Last week, I was chatting with the institute teacher, and he handed me a 500-page book called Five Classics by Truman G. Madsen, and said it would increase my testimony tenfold. (My wife thinks I should be offended.) I’ve never read Madsen before, and I was curious. I’ve gotten through the first ‘classic,’ ‘Eternal Man,’ and skimmed some of the other chapters.
My general impression? I don’t read theology or serious philosophy, although I recognize his summaries of major world philosophies as being familiar-sounding; as a result, my response is not about accuracy or how it fits into the context of other such writing.

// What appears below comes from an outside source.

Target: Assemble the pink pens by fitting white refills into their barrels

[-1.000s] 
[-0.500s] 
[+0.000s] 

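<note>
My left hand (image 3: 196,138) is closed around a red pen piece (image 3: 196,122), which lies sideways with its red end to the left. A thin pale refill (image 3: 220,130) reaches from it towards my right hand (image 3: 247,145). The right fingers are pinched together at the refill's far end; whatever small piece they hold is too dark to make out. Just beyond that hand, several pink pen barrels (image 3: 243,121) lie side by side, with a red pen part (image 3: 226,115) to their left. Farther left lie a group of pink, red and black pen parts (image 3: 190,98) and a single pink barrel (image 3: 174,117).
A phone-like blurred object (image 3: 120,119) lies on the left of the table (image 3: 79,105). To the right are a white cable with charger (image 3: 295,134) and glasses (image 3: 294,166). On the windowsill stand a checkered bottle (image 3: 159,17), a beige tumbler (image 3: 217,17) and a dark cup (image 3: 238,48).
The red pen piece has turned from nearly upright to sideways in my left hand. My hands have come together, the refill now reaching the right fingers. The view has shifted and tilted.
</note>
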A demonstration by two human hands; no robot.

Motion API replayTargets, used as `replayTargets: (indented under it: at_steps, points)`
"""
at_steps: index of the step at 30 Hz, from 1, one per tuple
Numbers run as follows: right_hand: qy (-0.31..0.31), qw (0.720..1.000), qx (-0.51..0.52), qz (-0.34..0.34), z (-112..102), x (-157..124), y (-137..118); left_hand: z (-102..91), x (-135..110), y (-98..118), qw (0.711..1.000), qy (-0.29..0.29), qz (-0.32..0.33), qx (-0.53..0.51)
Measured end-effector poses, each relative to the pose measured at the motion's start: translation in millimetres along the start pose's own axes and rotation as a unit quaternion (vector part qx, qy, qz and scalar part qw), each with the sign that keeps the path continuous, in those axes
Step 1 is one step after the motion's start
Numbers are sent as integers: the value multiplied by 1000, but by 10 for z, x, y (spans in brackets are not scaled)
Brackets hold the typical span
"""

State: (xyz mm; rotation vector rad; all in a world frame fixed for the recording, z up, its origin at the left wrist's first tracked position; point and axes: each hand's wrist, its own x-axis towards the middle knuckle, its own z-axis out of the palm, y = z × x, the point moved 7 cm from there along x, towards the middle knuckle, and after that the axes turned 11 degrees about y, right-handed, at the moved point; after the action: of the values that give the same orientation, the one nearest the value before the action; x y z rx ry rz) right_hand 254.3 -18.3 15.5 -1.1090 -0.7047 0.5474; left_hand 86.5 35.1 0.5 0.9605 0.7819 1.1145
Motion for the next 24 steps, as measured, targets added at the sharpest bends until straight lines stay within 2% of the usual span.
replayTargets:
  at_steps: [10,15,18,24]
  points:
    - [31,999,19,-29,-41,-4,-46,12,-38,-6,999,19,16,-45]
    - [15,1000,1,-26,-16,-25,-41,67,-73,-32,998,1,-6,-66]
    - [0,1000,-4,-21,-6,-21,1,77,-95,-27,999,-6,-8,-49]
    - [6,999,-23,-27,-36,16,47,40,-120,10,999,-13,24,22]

It’s clear he has a strong faith in the restored gospel. I see these essays as being well-developed testimonies by a well-read, thoughtful, generous man. But they seem a bit light. He seems to set up some very interesting questions, but doesn’t pursue them or attack them with the rigour I expected given his scholarly credentials. In ‘Christ and the Inner Life,’ I expected him to go in deeper. He seems to stay on the safe side — a sort of Nibley-light.
Mind you, this is not an attack on Madsen — I like what I’ve read, and I can see his goodness shining through.
Am I missing something? I plan to keep reading, so is there something I’m failing to appreciate? Is the problem that his insights have filtered down over the years so much that they are now just part of the vernacular of seminary teachers and mission presidents? Who was his intended audience, and who should read Truman G. Madsen today?